Fireworks injured and killed in 2017, study shares tips to stay safe

Fireworks injured and killed in 2017, study shares tips to stay safe

TRI-CITIES, Wash. -- Fireworks can dazzle you, but if not used properly, they can result in severe injuries and could even kill.

A new study by the U.S. Consumer Product Safety Commission (CPSC) sheds light on people who've been hurt and even killed using fireworks.

“I lit the fuse, I held it above my head, and it detonated in the tube in my hands and exploded in my hands,” Mike Spencer said.

Spencer learned fireworks can be dangerous the hard way.

“I lost my pinky, I lost my ring finger, I lost the tip of my middle finger. And I lost the thumb off my left hand,” he said.

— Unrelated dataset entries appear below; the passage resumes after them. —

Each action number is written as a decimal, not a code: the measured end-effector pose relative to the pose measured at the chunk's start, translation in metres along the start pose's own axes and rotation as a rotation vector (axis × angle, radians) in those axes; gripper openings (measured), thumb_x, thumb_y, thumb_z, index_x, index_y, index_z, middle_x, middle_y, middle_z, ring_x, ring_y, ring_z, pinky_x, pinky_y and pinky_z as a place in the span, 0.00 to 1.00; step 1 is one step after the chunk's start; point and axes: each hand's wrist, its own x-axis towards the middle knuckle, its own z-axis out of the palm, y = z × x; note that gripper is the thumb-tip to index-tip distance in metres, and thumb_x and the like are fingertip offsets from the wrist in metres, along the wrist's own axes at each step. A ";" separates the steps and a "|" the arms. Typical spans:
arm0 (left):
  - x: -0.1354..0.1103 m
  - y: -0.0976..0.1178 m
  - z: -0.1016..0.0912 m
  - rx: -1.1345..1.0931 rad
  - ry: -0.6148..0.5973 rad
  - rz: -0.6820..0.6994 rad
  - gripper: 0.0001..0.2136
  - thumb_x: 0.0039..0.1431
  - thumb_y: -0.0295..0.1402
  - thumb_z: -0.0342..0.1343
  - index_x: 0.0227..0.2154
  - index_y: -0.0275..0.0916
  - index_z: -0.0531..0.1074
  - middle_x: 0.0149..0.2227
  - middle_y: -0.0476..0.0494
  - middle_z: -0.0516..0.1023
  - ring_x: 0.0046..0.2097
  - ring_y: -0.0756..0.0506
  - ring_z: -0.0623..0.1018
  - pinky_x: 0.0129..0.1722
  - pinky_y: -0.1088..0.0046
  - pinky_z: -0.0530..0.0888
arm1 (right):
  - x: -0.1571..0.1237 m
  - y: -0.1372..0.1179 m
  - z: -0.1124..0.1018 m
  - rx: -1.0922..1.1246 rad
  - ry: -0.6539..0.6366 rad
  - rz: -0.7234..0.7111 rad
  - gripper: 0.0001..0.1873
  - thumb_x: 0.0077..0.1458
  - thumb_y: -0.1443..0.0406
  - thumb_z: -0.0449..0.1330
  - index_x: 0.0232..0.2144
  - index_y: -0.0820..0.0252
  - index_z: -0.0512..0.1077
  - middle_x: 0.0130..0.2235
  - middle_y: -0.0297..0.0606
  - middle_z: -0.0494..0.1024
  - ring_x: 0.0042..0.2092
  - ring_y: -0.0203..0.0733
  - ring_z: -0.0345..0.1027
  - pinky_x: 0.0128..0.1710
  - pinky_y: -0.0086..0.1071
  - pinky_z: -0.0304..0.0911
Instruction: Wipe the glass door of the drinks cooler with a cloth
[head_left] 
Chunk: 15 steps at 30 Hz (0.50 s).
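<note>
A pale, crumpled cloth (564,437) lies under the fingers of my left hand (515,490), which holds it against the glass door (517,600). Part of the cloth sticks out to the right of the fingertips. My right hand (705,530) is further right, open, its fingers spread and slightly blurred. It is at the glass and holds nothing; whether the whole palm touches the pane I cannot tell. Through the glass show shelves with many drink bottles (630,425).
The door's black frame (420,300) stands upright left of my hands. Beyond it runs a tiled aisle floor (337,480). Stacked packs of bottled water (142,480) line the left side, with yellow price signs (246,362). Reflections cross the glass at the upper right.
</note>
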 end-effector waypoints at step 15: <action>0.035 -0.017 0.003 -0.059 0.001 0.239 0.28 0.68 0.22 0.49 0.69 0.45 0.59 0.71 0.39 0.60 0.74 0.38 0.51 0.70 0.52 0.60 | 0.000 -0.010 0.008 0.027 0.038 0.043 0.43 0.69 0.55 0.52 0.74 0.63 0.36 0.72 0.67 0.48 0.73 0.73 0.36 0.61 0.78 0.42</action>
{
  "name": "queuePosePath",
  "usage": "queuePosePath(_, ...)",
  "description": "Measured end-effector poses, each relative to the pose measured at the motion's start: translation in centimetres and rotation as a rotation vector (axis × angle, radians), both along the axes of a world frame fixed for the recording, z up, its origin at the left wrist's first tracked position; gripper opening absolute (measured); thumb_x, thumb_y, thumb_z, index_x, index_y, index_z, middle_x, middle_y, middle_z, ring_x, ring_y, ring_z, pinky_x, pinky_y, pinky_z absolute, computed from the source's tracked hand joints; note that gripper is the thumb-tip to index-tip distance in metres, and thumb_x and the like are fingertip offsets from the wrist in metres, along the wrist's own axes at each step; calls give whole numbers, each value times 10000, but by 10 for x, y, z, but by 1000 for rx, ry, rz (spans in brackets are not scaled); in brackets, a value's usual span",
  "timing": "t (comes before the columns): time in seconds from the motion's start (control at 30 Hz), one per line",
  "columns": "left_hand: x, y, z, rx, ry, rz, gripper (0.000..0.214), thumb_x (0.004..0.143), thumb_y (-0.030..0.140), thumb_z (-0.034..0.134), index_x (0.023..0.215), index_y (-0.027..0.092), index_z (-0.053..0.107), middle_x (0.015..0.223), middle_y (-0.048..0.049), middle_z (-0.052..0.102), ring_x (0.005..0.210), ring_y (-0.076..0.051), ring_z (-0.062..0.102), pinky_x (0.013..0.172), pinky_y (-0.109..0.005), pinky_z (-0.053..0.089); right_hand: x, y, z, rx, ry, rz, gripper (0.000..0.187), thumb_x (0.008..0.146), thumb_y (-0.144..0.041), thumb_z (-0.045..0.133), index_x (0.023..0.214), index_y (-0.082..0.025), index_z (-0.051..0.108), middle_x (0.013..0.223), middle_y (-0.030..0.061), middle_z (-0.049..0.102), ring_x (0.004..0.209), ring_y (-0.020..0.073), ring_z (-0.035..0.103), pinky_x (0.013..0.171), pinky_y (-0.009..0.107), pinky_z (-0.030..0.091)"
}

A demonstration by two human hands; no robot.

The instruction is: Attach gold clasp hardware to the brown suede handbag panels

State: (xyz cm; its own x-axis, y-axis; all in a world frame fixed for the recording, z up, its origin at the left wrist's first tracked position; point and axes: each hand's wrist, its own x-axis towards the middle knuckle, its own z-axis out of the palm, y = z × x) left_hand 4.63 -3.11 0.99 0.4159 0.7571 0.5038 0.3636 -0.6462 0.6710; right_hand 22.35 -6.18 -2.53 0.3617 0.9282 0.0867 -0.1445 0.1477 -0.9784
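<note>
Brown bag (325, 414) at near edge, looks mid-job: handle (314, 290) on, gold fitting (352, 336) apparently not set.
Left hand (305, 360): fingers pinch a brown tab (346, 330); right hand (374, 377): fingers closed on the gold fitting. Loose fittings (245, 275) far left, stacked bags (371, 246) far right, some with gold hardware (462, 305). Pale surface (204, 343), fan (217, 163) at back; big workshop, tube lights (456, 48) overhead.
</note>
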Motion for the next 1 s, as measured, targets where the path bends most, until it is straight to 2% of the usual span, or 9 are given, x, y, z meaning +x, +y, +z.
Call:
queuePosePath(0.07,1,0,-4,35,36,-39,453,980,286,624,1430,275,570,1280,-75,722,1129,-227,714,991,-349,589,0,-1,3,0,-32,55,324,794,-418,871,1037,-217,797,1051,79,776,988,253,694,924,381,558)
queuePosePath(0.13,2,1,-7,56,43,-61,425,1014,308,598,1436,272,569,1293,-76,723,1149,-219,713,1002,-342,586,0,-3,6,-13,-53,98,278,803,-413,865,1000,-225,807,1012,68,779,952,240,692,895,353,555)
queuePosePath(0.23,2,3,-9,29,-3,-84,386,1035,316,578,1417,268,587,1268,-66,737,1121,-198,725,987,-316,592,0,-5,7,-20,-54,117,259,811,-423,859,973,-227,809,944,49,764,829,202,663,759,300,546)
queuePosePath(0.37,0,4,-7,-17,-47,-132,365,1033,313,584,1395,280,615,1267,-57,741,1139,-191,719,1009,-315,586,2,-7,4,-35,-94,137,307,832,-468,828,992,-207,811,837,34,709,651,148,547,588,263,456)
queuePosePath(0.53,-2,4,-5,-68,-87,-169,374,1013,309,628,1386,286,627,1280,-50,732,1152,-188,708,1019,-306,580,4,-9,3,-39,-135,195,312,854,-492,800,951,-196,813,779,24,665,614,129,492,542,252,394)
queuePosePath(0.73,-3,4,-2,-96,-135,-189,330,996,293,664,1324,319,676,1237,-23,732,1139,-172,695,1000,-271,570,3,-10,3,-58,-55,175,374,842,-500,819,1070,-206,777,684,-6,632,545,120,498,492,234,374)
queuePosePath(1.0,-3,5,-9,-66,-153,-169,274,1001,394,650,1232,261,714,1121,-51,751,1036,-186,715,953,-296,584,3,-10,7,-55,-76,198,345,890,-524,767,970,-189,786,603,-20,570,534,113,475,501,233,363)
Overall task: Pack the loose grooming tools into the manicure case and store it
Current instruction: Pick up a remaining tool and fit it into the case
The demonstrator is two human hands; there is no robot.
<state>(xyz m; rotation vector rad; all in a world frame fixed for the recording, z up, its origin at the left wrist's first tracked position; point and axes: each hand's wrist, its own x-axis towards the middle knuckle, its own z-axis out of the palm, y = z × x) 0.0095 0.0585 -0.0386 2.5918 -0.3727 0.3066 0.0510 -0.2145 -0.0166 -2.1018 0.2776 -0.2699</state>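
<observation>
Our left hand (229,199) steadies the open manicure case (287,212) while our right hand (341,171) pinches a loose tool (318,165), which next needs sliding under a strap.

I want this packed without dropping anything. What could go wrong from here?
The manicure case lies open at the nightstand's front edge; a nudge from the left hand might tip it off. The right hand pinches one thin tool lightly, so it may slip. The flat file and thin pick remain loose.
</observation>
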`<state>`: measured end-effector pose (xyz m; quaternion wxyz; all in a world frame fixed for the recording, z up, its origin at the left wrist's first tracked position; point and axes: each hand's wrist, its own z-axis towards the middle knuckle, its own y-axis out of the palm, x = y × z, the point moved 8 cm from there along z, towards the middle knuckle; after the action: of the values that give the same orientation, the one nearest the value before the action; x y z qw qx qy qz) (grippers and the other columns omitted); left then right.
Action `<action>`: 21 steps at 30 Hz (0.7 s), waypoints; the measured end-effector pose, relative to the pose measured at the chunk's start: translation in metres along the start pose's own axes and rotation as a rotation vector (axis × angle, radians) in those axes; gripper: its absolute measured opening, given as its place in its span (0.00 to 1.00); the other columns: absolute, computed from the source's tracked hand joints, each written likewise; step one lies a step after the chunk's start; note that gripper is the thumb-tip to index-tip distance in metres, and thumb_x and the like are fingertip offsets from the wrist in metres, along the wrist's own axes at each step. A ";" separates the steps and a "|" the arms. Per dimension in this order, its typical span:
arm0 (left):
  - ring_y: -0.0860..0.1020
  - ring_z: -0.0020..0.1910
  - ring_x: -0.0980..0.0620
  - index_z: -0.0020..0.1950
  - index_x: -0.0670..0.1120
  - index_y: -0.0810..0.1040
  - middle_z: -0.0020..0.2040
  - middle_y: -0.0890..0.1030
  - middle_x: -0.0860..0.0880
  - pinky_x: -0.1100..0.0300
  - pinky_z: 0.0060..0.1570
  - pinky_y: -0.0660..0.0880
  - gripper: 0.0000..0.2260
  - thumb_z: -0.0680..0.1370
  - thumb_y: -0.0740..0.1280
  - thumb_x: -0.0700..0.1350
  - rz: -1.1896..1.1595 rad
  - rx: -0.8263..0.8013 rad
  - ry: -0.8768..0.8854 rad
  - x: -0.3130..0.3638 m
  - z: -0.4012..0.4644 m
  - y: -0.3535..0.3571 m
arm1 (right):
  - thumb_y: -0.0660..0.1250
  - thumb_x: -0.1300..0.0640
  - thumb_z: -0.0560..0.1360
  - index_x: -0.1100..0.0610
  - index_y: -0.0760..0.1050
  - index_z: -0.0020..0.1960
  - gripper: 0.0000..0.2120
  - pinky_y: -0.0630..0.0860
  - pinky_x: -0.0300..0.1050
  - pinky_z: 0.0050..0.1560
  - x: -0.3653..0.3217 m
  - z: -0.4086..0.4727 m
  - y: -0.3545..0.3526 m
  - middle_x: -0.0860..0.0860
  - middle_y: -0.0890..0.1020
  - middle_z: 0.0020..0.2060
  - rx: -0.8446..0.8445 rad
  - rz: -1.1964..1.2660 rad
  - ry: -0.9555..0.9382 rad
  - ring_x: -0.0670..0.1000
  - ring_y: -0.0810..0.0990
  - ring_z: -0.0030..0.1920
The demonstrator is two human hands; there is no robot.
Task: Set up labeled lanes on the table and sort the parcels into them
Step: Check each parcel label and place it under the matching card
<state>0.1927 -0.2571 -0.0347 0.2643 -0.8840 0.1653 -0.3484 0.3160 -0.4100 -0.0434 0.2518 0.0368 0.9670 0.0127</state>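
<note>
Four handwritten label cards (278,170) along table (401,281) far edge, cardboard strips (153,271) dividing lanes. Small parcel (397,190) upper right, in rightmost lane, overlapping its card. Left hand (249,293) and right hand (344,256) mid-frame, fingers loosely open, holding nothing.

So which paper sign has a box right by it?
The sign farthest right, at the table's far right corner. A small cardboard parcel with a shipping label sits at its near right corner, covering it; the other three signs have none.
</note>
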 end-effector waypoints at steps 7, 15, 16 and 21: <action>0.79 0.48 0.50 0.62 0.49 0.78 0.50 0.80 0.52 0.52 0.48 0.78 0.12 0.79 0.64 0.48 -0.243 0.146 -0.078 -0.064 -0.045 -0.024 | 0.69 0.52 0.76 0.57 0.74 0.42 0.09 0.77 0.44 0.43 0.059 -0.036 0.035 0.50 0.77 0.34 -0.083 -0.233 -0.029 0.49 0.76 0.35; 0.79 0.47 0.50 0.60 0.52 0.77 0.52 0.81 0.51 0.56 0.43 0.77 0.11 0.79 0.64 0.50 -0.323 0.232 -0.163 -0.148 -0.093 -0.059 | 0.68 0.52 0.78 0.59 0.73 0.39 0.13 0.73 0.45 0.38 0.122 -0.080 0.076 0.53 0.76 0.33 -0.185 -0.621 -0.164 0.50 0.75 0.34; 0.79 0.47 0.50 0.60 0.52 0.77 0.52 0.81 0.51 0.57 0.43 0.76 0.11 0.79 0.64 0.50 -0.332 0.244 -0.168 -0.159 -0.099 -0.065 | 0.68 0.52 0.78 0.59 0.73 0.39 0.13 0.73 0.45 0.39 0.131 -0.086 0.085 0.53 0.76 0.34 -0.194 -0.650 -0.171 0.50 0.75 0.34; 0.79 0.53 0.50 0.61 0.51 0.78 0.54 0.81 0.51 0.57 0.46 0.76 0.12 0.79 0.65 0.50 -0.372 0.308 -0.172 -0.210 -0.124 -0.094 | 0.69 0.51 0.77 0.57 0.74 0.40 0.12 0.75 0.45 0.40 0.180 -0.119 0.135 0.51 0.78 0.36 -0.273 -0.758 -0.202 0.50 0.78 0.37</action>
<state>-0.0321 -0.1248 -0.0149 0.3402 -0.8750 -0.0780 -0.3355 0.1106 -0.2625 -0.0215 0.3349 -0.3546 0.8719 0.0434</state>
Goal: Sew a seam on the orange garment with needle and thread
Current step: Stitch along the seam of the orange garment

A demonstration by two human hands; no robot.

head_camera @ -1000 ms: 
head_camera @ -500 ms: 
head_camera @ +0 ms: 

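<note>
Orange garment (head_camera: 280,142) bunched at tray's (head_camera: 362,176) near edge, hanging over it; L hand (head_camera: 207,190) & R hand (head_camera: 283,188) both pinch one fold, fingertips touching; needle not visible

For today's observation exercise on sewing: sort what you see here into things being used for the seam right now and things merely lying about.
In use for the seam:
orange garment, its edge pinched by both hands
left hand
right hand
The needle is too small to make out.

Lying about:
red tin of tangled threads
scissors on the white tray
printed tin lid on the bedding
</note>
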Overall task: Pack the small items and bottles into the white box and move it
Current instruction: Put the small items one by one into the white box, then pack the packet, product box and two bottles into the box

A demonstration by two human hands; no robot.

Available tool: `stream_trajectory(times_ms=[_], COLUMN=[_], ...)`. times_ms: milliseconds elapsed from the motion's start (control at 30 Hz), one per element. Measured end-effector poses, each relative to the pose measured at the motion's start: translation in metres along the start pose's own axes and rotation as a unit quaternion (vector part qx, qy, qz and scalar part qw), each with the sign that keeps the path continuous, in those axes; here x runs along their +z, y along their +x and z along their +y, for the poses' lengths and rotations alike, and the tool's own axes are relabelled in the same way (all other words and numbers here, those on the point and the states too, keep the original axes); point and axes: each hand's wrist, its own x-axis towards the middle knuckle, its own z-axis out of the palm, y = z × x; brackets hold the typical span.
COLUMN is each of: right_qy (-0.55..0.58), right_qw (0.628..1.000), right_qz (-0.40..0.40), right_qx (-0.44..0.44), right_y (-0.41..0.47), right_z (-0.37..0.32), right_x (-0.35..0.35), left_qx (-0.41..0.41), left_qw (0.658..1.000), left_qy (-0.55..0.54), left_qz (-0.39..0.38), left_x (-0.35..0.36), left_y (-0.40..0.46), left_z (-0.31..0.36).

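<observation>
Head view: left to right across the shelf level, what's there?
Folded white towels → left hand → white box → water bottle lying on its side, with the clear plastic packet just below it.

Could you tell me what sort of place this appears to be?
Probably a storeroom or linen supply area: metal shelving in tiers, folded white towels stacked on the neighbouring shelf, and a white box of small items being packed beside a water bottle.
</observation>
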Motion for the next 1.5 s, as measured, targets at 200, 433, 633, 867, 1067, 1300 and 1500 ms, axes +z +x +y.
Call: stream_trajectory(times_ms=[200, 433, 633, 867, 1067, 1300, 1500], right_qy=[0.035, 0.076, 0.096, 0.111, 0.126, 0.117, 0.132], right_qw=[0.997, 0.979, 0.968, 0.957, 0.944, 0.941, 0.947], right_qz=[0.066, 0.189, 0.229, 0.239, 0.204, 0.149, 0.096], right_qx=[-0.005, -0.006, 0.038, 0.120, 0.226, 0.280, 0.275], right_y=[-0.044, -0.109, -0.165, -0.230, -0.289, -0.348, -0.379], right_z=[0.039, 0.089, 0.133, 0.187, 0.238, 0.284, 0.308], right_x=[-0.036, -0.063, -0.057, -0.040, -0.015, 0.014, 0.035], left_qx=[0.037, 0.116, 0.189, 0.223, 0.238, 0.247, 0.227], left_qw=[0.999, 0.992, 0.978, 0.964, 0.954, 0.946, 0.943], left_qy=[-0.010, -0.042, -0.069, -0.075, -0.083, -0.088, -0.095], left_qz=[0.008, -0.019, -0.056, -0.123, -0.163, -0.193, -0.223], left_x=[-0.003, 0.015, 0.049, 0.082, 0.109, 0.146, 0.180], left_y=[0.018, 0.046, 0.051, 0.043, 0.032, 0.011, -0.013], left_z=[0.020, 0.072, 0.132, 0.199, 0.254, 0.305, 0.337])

The CPSC study said eight people died in 2017 from firework accidents, and nearly 13,000 went to the ER for injuries.

“Twenty-one percent of our 294 patients had injuries to their eyes,” UW Medicine’s Dr. Monica Vavilala said. “And importantly, two-thirds of those patients had some blindness afterwards.”

Folks excitedly pick up fireworks in Richland.

“My main priority is to make sure it's only adults who are lighting fireworks,” shopper Jameeka Hill said.

Hill said they make sure kids are far away when they light them up.

“I know a lot of people try to play jokes, and they'll light a firework and throw it at somebody--that I don't recommend at all,” she said.

The CPSC recommends not letting kids light fireworks, maintaining a safe distance, and lighting them one at a time.

“Let me be as far from the fireworks,” Hill joked. “I will watch from a distance.”

They said never try to relight, and never point or throw a firework at someone.

“Fireworks are very dangerous, please be very careful with them and leave them to the pros--I wish I had,” Spencer said.